BOJ makes shock move for negative interest rates
JAPAN’S central bank shocked markets yesterday with plans to effectively charge lenders to park their cash with it, ramping up a long-running battle to kick-start the world’s No. 3 economy.
The unprecedented decision to adopt a below-zero interest rate policy is the Bank of Japan’s latest weapon as it looks to spur bank lending and drive up inflation. In response, the Nikkei stock index soared almost 3 percent as the yen plunged.
BOJ chief Haruhiko Kuroda cited recent financial market turmoil and a China slowdown for ushering in a minus 0.1 percent rate on existing reserves, and said the bank may go even further into negative territory. Rates currently are near zero.
“The Japanese economy is not isolated from the global economy,” he said, after the bank’s first meeting of 2016.
“There has been big volatility in financial markets ... Because of the uncertain outlook for emerging and commodity-exporting economies, particularly China, we see rising risks for corporate confidence” and consumers’ expectations for inflation.”
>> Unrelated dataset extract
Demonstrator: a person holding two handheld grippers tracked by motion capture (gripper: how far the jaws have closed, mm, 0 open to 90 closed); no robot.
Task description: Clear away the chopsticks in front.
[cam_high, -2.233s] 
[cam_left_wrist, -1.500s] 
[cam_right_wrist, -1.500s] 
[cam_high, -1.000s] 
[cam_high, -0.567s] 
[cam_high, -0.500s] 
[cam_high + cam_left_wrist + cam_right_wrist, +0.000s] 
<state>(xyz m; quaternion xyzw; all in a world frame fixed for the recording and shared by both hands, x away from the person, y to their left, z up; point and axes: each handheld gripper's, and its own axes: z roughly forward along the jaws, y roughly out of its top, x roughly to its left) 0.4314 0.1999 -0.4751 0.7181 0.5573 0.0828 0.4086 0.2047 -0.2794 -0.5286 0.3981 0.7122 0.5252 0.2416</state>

“That is why we decided to introduce negative interest rates.”
Under the plan, commercial lenders would now have pay to park their existing reserves at the BOJ, giving them an incentive to boost lending, which policy-makers hope would stoke economic growth.
But some analysts saw it as a desperate move after three years of Prime Minister Shinzo Abe’s big spending, easing money policy, dubbed “Abenomics,” having limited impact on the moribund economy.
And in a stark acknowledgement of the huge job ahead, the BOJ cut its inflation forecasts and pushed back the timeline for hitting their inflation goal.
“It was a surprise to most market players who thought negative interest rates would be a last resort,” said Koichi Fujishiro, senior economist at Dai-ichi Life Research Institute.
A similar below-zero policy was adopted by the European Central Bank in 2014, the first time by a major central bank.
The rate change passed by a narrow vote among BOJ policy members, who kept their 80 trillion yen (US$673 billion) asset-buying plan unchanged.